#### AIM OF THE EXERCISE:
Check every line below, and copy those that include "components".

START ENTRIES PROVIDED

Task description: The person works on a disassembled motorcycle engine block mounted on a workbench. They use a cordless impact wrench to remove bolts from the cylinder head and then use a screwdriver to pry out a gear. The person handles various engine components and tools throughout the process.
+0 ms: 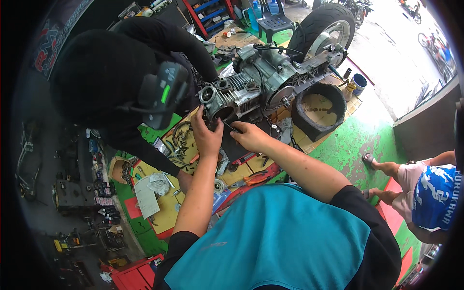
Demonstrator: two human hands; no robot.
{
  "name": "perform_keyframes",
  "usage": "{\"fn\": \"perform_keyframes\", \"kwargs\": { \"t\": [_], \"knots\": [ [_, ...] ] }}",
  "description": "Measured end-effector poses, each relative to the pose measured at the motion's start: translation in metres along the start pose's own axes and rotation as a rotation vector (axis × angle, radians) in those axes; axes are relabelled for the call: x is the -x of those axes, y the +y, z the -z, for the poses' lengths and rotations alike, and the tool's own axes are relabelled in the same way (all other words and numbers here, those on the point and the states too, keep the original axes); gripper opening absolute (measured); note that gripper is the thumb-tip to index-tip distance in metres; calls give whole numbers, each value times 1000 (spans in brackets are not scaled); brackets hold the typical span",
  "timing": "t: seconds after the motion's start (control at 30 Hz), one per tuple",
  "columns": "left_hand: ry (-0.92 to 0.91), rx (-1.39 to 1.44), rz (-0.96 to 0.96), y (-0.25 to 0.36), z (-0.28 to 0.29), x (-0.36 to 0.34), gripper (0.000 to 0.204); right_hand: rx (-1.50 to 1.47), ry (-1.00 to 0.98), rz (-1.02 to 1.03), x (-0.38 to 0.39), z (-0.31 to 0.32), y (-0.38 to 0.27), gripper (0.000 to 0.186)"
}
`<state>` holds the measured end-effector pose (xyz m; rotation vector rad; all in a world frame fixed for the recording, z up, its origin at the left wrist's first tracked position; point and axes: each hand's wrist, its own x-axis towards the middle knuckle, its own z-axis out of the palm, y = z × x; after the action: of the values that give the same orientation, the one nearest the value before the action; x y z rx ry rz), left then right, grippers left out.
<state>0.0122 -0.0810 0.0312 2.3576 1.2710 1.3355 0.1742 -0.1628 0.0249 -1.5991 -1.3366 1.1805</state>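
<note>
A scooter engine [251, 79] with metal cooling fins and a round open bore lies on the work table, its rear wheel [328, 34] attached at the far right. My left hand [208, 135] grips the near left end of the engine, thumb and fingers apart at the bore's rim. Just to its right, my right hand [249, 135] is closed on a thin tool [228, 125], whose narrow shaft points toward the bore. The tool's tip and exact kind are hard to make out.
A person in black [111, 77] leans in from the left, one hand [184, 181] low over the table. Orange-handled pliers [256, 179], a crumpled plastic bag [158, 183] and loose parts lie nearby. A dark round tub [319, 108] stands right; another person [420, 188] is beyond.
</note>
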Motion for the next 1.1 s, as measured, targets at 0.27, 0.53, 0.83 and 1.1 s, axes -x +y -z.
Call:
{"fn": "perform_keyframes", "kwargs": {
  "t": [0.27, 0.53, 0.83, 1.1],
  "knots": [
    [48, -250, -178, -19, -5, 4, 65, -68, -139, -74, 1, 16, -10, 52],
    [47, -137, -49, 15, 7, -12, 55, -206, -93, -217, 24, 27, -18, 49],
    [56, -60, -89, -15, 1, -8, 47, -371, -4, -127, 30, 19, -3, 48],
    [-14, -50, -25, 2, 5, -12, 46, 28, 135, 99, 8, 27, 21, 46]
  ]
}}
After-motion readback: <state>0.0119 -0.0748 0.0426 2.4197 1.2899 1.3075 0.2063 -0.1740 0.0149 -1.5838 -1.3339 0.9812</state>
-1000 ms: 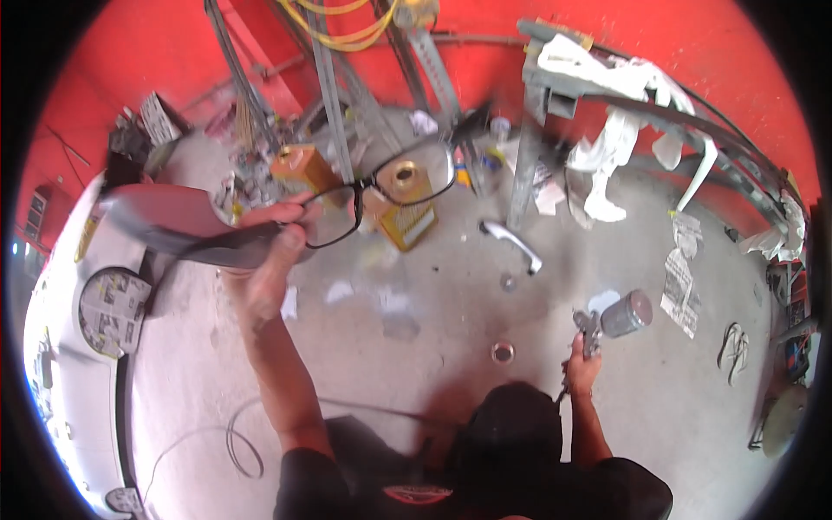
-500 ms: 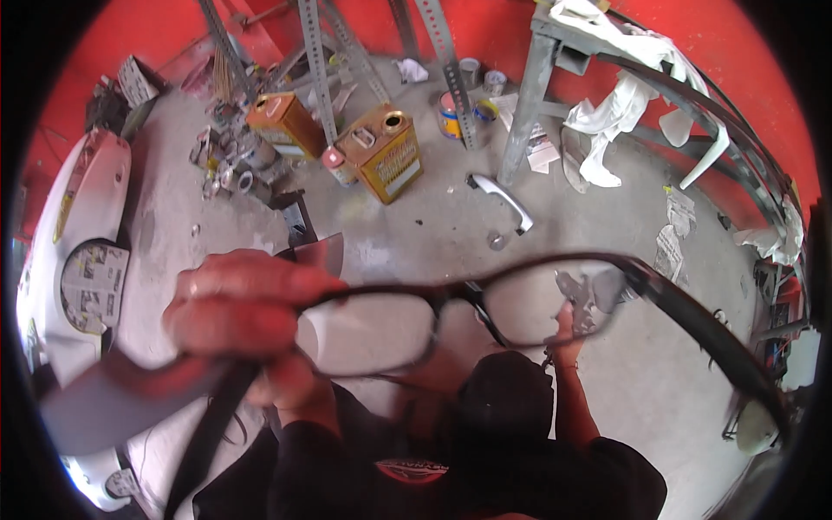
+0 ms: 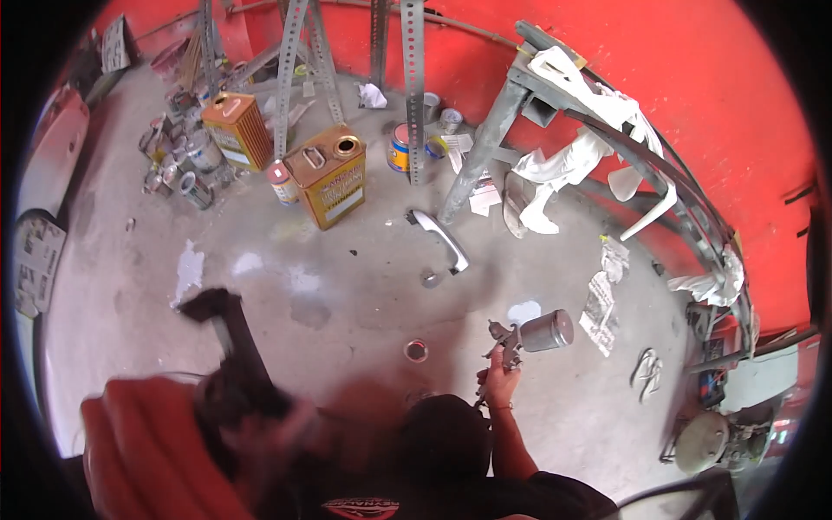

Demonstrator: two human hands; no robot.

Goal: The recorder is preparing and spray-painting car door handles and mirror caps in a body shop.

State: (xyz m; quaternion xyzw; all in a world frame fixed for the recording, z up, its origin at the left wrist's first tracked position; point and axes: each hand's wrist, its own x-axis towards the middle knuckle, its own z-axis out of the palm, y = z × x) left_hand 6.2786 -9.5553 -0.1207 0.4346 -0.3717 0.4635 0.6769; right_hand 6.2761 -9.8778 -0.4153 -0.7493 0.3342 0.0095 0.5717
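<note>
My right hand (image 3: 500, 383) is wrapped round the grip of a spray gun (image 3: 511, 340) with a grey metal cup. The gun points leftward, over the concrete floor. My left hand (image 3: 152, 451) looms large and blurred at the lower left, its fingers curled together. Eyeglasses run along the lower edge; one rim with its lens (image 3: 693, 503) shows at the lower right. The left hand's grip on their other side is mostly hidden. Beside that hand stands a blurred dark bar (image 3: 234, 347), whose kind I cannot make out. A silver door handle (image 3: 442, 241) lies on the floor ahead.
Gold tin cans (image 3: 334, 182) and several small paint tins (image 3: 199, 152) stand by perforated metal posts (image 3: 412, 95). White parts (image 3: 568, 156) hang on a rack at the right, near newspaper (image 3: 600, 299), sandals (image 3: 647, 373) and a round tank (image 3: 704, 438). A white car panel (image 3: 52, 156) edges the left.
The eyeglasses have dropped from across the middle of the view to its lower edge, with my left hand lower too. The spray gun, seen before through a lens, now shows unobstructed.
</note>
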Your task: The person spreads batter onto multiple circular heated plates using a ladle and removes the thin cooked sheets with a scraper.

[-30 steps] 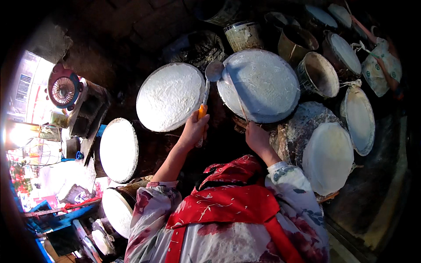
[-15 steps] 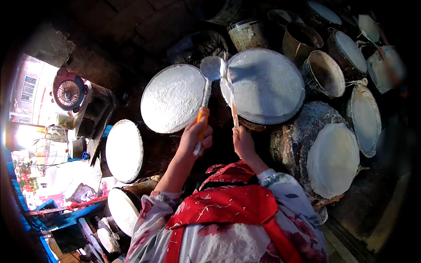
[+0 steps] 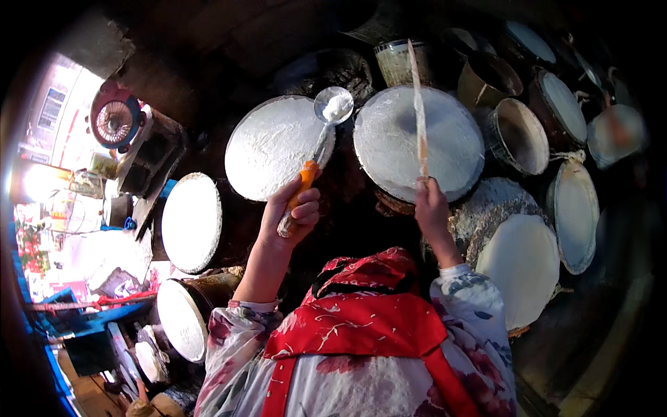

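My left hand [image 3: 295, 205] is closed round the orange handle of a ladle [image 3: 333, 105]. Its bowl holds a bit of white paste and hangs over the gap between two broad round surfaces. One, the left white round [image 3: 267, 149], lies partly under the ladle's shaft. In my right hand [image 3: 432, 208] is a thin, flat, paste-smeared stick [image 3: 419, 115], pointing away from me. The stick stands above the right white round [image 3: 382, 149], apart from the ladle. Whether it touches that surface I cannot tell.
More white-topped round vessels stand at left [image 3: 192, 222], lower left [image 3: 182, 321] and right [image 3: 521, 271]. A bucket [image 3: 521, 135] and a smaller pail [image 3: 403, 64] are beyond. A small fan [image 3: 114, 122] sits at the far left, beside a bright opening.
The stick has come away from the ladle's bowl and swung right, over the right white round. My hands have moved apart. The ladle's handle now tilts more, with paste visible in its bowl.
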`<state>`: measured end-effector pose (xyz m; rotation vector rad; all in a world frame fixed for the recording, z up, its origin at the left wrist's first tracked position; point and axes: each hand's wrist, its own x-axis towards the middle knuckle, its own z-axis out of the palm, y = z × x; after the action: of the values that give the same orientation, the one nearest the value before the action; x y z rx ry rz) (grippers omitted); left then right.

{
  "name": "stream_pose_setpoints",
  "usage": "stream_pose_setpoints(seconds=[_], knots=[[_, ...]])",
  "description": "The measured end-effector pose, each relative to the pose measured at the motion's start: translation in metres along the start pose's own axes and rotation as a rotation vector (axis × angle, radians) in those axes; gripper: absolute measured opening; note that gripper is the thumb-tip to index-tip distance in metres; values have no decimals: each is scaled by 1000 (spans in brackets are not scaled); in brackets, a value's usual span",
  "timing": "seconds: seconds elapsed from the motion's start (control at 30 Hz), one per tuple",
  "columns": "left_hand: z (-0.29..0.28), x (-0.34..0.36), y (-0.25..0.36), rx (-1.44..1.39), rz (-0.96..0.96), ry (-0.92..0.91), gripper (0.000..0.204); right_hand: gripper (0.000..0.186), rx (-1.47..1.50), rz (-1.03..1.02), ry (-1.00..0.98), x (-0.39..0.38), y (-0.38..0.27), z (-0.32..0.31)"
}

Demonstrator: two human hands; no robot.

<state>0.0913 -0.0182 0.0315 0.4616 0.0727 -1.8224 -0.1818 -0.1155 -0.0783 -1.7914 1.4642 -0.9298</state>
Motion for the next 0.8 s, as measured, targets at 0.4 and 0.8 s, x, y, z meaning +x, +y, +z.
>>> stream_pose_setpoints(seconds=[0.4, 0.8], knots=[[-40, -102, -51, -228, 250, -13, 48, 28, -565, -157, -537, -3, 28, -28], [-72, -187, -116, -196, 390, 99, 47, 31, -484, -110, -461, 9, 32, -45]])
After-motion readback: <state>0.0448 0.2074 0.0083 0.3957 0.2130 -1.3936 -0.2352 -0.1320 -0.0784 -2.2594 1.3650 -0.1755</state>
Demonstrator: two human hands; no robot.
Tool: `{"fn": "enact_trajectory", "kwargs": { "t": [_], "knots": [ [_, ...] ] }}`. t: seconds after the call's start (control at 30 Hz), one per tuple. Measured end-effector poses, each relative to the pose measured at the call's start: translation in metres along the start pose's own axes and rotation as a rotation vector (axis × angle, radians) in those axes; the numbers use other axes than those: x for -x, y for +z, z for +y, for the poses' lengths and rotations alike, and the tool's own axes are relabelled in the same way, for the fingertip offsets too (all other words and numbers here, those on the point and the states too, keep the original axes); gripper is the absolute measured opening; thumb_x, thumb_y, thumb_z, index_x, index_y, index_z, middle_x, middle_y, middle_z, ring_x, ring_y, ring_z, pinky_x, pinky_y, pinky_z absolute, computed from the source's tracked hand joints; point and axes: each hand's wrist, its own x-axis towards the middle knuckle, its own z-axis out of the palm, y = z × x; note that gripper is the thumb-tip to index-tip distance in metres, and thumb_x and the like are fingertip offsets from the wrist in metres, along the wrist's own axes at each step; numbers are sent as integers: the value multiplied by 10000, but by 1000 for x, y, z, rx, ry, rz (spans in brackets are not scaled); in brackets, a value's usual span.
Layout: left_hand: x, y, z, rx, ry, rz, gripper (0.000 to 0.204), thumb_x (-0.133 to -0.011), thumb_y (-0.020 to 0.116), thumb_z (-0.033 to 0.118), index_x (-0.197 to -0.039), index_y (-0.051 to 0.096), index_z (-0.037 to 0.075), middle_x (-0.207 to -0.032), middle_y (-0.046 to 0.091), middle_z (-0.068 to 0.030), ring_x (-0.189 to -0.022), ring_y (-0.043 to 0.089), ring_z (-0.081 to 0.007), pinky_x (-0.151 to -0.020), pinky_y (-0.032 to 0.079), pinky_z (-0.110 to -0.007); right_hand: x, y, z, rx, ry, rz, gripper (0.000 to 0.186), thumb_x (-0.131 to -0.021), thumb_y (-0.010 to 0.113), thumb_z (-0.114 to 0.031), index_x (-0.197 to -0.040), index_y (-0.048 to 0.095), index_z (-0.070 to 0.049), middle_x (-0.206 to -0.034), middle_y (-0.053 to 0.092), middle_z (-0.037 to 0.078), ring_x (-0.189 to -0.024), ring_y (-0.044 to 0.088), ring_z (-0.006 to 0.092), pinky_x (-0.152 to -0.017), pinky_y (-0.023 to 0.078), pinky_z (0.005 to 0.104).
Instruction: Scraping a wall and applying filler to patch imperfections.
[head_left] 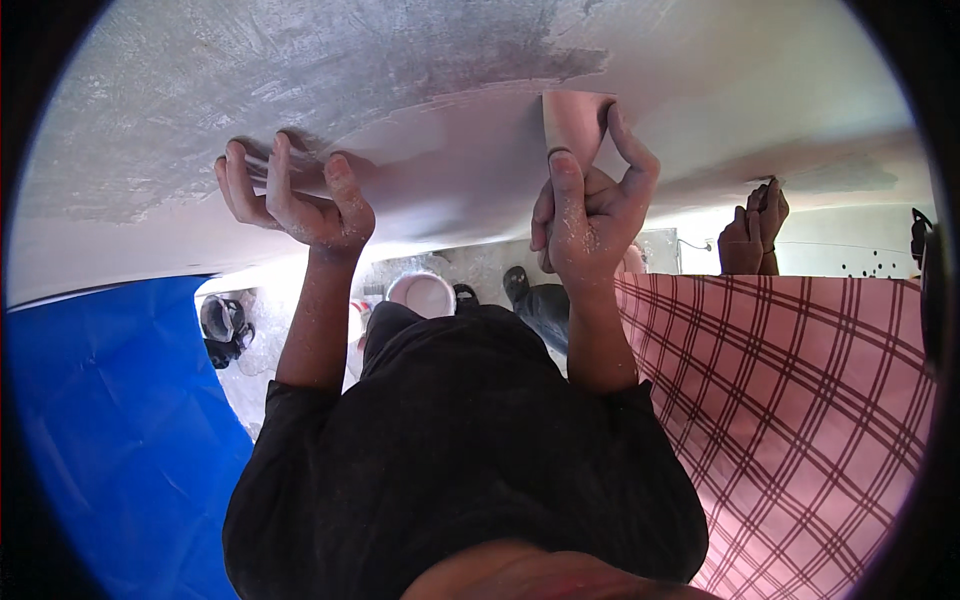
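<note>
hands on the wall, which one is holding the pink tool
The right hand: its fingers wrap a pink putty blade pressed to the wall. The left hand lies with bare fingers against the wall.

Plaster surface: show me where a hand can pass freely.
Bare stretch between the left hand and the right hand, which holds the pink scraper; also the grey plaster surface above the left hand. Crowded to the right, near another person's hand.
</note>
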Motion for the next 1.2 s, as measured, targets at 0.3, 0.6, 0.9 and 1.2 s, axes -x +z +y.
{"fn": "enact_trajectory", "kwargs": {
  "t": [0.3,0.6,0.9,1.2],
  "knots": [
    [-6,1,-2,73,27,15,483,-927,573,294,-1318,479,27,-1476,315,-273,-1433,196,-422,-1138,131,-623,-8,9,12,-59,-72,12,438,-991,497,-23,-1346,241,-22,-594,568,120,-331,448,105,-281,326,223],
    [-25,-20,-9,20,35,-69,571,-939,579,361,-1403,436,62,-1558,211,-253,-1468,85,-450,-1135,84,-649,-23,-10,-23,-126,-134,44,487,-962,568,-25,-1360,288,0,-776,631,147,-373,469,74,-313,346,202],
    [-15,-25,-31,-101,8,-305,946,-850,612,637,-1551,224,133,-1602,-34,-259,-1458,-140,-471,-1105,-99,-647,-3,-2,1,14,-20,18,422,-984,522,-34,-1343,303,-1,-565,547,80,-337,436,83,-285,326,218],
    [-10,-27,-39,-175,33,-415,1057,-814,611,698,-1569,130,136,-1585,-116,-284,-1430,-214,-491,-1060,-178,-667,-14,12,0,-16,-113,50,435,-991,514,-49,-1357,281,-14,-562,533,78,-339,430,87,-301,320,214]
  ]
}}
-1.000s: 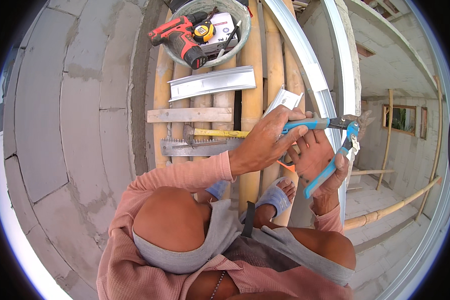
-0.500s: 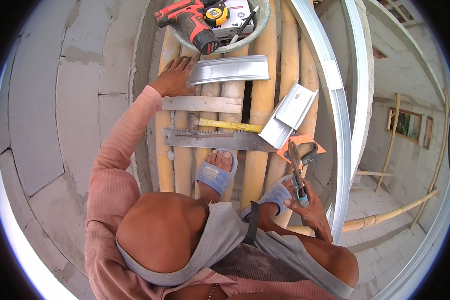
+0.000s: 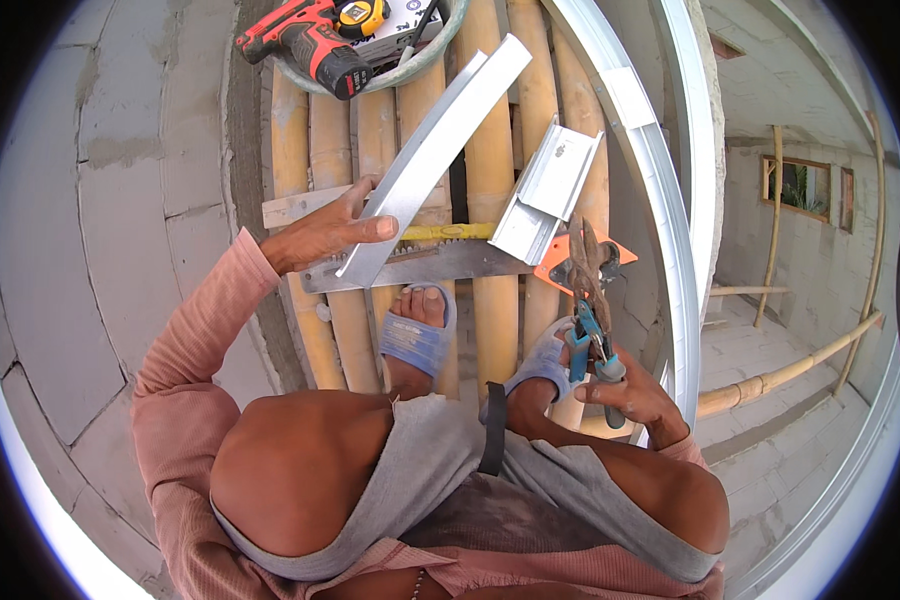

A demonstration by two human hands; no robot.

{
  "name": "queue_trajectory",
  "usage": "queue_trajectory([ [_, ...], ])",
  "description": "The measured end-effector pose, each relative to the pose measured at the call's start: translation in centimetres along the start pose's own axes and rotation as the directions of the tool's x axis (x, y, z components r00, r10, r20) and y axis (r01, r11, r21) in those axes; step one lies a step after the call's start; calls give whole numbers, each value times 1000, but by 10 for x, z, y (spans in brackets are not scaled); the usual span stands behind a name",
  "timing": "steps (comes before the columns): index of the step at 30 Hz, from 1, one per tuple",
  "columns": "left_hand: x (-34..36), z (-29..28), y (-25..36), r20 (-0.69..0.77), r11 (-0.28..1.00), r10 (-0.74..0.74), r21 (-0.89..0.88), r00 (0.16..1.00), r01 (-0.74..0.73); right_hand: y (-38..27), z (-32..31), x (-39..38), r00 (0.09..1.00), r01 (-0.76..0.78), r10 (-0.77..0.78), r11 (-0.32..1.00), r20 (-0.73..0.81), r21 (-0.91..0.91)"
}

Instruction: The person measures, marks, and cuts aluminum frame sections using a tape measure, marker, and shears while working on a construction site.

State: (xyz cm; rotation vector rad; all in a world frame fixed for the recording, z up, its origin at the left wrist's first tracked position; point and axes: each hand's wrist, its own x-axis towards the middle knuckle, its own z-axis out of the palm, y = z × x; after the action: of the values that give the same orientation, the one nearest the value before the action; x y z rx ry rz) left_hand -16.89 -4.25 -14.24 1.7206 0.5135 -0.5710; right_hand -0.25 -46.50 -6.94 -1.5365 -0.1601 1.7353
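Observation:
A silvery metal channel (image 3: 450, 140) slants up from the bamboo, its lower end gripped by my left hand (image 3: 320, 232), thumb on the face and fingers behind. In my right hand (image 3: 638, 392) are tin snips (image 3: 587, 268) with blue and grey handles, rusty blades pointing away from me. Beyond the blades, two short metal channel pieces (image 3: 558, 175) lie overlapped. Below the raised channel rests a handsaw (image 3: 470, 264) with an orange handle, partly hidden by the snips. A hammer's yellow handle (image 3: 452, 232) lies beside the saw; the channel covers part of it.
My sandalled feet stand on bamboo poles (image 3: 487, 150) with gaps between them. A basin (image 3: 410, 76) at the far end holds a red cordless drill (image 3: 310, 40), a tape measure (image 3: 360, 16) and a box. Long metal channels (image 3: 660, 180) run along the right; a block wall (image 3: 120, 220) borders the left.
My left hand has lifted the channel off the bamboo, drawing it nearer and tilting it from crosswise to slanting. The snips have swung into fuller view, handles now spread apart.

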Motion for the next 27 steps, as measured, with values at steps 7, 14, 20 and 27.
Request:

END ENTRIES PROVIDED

#### SOLVED PROBLEM:
Task description: The person works on a disassembled motorcycle engine block mounted on a workbench. They use a cordless impact wrench to remove bolts from the cylinder head and then use a screwdriver to pry out a gear. The person handles various engine components and tools throughout the process.
  "description": "The measured end-effector pose, each relative to the pose measured at the call's start: translation in centimetres along the start pose's own axes and rotation as the directions of the tool's x axis (x, y, z components r00, r10, r20) and y axis (r01, r11, r21) in those axes; step one lies a step after the call's start; calls give whole numbers, each value times 1000, but by 10 for x, z, y (spans in brackets are not scaled); the usual span stands behind a name",

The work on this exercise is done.